What is being asked: The required result is a line count: how many lines in this data hold the word "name". Give only that.

########################################

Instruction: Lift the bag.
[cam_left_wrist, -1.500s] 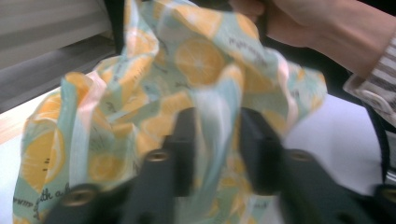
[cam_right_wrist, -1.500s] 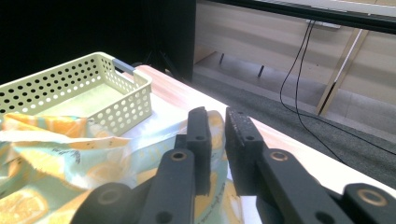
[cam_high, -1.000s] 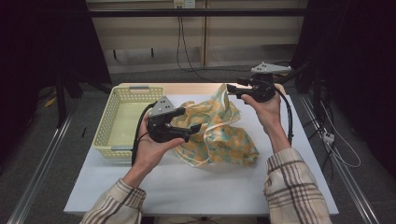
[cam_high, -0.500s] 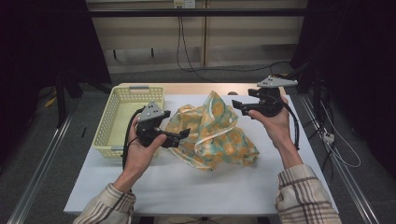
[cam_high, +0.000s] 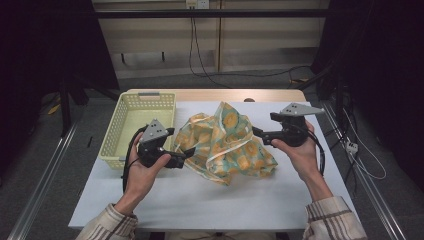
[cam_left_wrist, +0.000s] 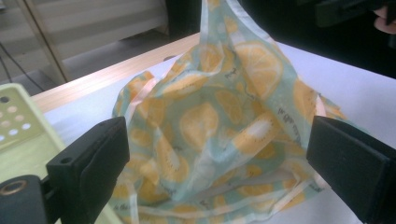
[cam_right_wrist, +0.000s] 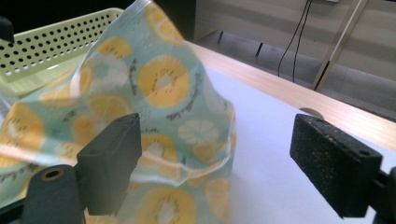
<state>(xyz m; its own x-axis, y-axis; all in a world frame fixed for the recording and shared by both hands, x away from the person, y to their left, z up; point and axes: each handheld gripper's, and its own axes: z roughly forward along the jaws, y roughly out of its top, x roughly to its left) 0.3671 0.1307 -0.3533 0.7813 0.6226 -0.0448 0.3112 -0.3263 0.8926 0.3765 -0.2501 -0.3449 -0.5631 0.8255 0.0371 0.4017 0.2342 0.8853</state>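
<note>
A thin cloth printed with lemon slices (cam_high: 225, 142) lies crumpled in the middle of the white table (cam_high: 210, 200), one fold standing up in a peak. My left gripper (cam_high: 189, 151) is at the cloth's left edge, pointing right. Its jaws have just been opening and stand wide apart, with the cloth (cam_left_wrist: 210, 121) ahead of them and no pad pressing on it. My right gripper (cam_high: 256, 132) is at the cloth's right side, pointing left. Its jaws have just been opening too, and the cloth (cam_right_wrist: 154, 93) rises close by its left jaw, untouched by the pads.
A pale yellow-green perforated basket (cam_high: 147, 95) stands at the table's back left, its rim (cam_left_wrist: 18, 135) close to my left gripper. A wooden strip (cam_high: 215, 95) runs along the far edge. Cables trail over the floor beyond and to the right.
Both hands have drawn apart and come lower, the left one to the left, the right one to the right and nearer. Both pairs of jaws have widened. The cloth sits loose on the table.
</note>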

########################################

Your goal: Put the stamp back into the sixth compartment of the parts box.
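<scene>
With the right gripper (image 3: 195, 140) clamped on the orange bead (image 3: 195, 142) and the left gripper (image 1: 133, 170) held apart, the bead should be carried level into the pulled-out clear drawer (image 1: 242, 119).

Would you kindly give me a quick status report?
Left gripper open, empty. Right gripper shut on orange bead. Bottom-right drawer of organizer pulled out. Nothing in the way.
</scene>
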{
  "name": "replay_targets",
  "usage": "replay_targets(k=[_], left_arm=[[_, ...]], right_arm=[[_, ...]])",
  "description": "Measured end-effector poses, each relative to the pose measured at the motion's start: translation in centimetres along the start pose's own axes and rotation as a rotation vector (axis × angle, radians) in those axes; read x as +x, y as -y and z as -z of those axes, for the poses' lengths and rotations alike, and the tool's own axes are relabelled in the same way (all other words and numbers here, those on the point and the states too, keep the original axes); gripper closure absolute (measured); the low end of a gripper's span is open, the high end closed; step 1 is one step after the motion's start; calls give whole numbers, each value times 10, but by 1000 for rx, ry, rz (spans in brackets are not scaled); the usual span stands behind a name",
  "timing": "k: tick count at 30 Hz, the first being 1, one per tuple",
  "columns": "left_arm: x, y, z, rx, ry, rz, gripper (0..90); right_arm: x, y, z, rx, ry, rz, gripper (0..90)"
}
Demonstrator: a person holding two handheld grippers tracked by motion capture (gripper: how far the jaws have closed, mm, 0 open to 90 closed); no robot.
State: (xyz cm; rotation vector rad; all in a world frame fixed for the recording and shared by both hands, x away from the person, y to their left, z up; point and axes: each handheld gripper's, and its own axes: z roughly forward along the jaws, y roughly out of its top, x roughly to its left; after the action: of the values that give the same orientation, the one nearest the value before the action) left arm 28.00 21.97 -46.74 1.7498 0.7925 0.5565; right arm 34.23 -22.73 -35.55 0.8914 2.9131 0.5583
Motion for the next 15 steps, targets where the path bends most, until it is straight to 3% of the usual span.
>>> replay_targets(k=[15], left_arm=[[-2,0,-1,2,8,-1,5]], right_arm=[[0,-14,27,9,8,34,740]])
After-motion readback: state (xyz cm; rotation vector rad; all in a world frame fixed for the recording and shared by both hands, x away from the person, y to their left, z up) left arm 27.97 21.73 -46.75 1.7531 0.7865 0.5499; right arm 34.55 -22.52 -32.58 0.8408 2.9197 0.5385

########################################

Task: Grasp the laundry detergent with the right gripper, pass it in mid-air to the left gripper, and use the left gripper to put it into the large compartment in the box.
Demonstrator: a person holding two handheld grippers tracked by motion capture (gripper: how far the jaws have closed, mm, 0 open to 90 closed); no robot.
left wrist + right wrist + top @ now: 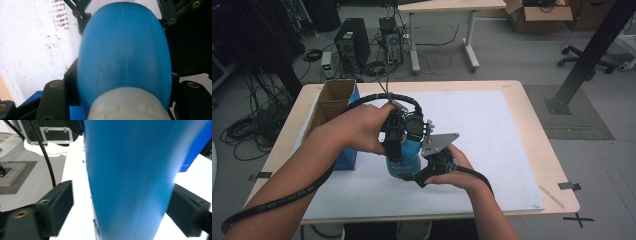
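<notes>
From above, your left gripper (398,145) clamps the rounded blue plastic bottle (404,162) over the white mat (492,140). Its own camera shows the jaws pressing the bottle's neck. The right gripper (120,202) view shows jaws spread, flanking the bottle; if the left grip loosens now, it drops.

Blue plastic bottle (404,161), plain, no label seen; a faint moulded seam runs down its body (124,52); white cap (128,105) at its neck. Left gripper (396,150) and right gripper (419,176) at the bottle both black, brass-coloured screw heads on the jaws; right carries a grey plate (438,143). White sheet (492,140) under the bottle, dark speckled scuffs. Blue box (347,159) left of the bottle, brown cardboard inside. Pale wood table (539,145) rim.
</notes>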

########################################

Result for this exercise: 2